We’ve had some medical wolf-crying with Cassatt the past few weeks.  At least I think so.  A few weeks ago he went to the nurse at school because he was acting funny in the Rainbow Room.  It turns out he’s afraid of that room (which is a problem because that’s where they have indoor recess in the winter).  But we didn’t know that at the time, so he went to the nurse.  While in there, he put his head down for a few seconds, was playing with his lip and wouldn’t respond for a few seconds (less than 10).  They wanted me to take him to the doctor, who wanted me to see a neurologist and get an EEG.

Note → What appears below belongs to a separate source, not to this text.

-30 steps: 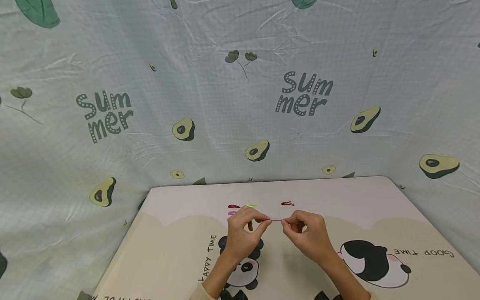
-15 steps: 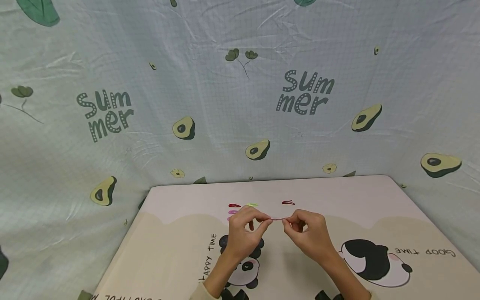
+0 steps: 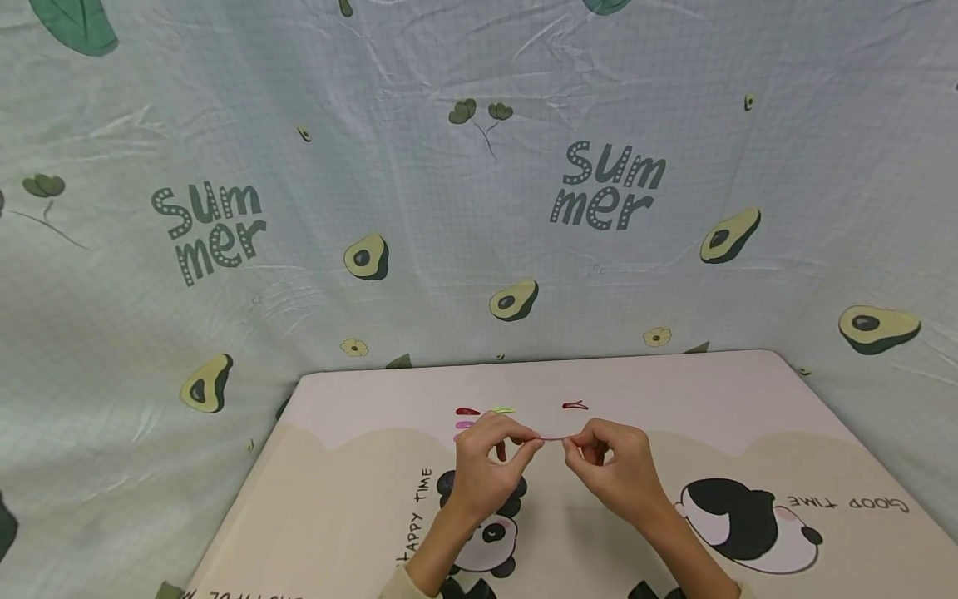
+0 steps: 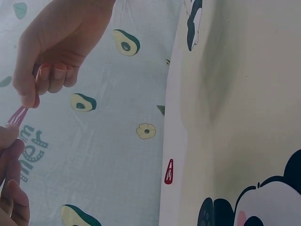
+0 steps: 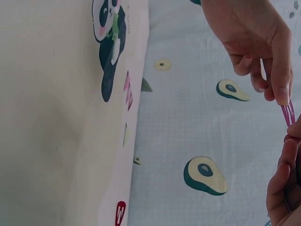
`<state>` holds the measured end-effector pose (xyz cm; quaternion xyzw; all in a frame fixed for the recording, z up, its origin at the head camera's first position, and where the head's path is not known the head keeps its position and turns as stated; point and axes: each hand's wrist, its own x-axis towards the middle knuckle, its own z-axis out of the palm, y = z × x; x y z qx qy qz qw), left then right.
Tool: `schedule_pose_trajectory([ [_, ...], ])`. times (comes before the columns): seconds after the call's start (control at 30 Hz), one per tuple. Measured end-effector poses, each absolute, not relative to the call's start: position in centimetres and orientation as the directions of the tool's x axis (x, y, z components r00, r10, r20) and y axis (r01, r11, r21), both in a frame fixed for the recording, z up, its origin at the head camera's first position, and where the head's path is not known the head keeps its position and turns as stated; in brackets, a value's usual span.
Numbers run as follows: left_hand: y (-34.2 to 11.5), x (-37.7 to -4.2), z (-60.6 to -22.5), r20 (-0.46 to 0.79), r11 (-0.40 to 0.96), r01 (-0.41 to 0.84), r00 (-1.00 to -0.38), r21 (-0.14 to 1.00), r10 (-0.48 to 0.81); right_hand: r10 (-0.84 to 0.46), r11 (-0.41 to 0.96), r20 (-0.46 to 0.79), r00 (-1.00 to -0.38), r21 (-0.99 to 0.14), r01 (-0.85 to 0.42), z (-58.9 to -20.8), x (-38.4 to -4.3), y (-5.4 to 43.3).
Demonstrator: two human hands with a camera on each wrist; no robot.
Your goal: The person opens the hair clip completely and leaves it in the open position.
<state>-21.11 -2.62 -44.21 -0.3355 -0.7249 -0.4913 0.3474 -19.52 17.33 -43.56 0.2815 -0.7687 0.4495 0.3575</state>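
Observation:
Between the two hands, above the table, a pink-purple snap hair clip [image 3: 552,438] is stretched sideways. My left hand [image 3: 490,467] pinches one end between thumb and forefinger. The opposite end is pinched by my right hand [image 3: 617,472] in the same manner. In the left wrist view the slotted middle of the hair clip [image 4: 18,116] shows between the fingertips, which hide its ends. From the right wrist, the clip [image 5: 289,115] appears just below the left hand's fingertips. Whether the clip is snapped open or closed I cannot tell.
Behind the left hand lie a dark red clip [image 3: 467,412], pink clips [image 3: 464,425] and a green clip [image 3: 503,410]. Another red clip [image 3: 575,405] lies farther right, its parts apart. The table [image 3: 359,499] has a printed panda cover; a patterned curtain [image 3: 434,183] hangs behind.

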Motion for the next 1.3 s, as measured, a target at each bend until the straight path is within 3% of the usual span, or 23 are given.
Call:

Cassatt with his tentacles

The neurologist said it might have been a partial seizure.  I’m still not convinced.  Of course, I didn’t see it so I couldn’t describe it to her, but I think he was probably just scared and didn’t want to respond to people he didn’t know.

We had the EEG yesterday.   They attached electrodes to his head and measured his brain activity.  He really didn’t like the setup process, and was squirming and unhappy.  They wanted him to sleep, and they wanted to see him have a seizure.  Even though he was sleep deprived (we kept him up as late as possible the night before and woke him early that morning), he didn’t sleep during the EEG (although he fell asleep in the car on the short drive home).  And he didn’t have a seizure either.  I think it was much ado about nothing.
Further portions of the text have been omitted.